WHAT IS NEEDED: Transcribe, with complete accuracy, all of the entries below except for the pictures.
---------- SOURCE DATA ----------
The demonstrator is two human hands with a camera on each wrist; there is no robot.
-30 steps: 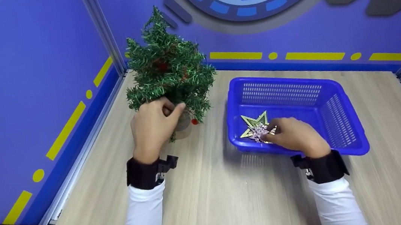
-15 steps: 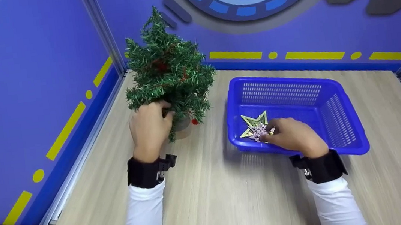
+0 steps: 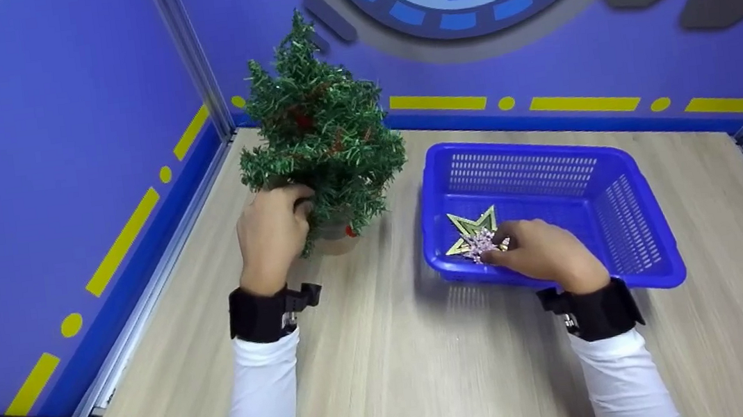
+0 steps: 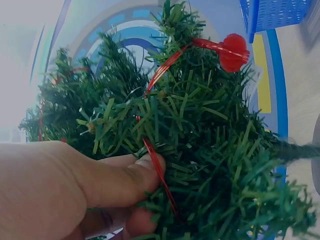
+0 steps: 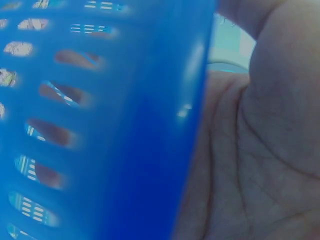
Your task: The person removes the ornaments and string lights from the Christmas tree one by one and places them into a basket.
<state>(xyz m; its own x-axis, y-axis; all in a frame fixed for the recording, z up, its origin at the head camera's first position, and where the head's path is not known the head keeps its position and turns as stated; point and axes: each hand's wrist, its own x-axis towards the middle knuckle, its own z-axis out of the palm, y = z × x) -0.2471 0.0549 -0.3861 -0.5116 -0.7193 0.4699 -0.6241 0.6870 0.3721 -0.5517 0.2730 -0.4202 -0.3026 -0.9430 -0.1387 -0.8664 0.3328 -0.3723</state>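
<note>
A small artificial Christmas tree [image 3: 327,122] with red ornaments stands at the back left of the table. My left hand [image 3: 272,230] is at its lower left side. In the left wrist view, thumb and fingers pinch a green branch [image 4: 160,150], with a red wire [image 4: 152,150] running across the thumb tip. My right hand [image 3: 540,249] reaches over the near rim of the blue plastic basket [image 3: 539,147]. Its thumb and curled fingers pinch a pink snowflake ornament [image 3: 480,243], which overlaps a gold star ornament [image 3: 474,221] in the basket. The basket wall hides the right fingertips in the right wrist view.
The wooden table [image 3: 390,374] runs under tree and basket. A blue panel [image 3: 59,167] closes off the left side, and another [image 3: 440,75] stands behind. A red ornament [image 3: 350,230] hangs low beside the tree's base [image 3: 337,240].
My left hand has drawn its fingers together on the branch and shifted slightly left. The tree has turned and its top leans a little to the right. The right hand has barely moved.
</note>
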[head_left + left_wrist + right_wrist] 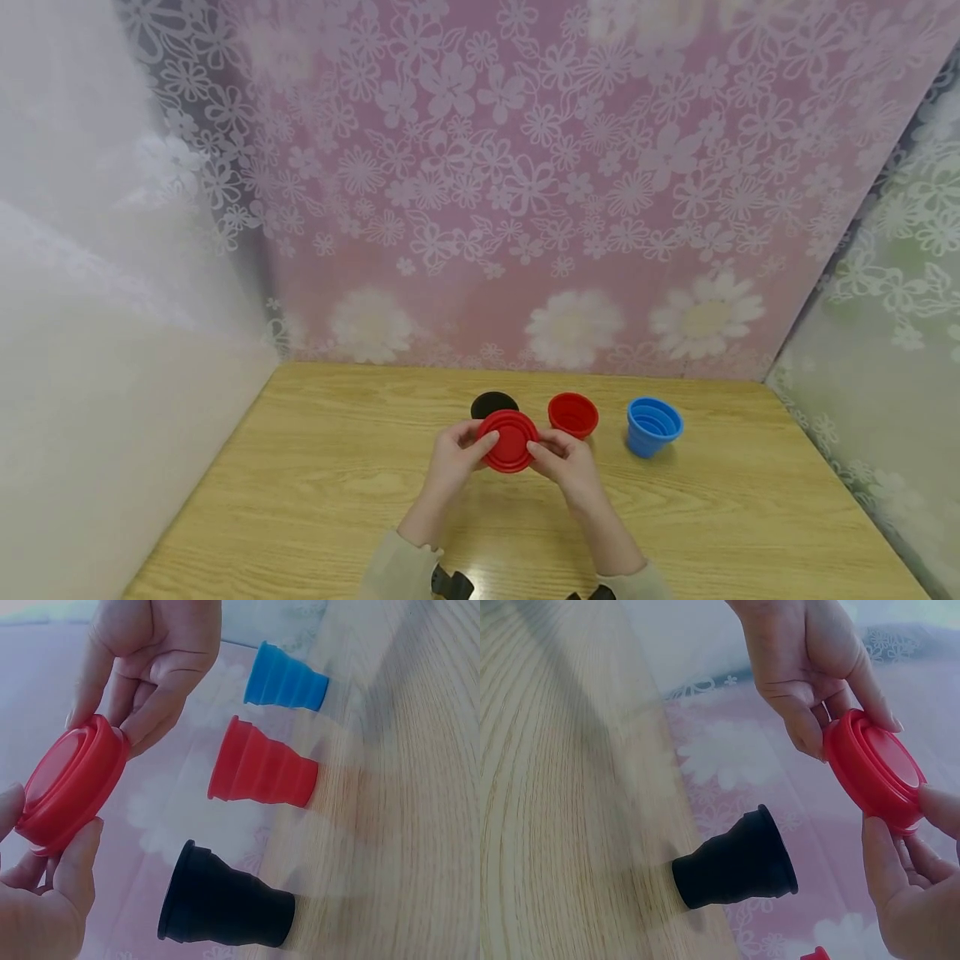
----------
ANSWER BOX:
The demonstrator is two human hands with a camera on each wrist; there is no robot.
-30 steps: 
-15 steps: 
+0 steps: 
+0 steps: 
+0 steps: 
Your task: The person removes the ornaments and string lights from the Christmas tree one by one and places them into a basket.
<state>(xyz m; its own x-axis, y-axis; all in a frame fixed for the recording, z up, its origin at the head camera's first position, and where the head's path is not known the head keeps its position and turns as stated; point and axes: each hand's wrist, its own x-axis towards the middle knuckle, its own z-axis out of the palm, y = z × x) -0.2471 0.0549 -0.3861 -0.5116 -0.7193 0.4699 -0.6241 0.6870 0.3721 -0.5517 0.2730 -0.4202 -0.3026 -0.9430 -0.1387 -0.8664 0.3328 -0.3723</state>
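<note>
A small artificial Christmas tree [image 3: 327,122] with red ornaments stands at the back left of the table. My left hand [image 3: 272,230] is at its lower left side. In the left wrist view, thumb and fingers pinch a green branch [image 4: 160,150], with a red wire [image 4: 152,150] running across the thumb tip. My right hand [image 3: 540,249] reaches over the near rim of the blue plastic basket [image 3: 539,147]. Its thumb and curled fingers pinch a pink snowflake ornament [image 3: 480,243], which overlaps a gold star ornament [image 3: 474,221] in the basket. The basket wall hides the right fingertips in the right wrist view.
The wooden table [image 3: 390,374] runs under tree and basket. A blue panel [image 3: 59,167] closes off the left side, and another [image 3: 440,75] stands behind. A red ornament [image 3: 350,230] hangs low beside the tree's base [image 3: 337,240].
My left hand has drawn its fingers together on the branch and shifted slightly left. The tree has turned and its top leans a little to the right. The right hand has barely moved.
</note>
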[head_left + left_wrist + right_wrist] 

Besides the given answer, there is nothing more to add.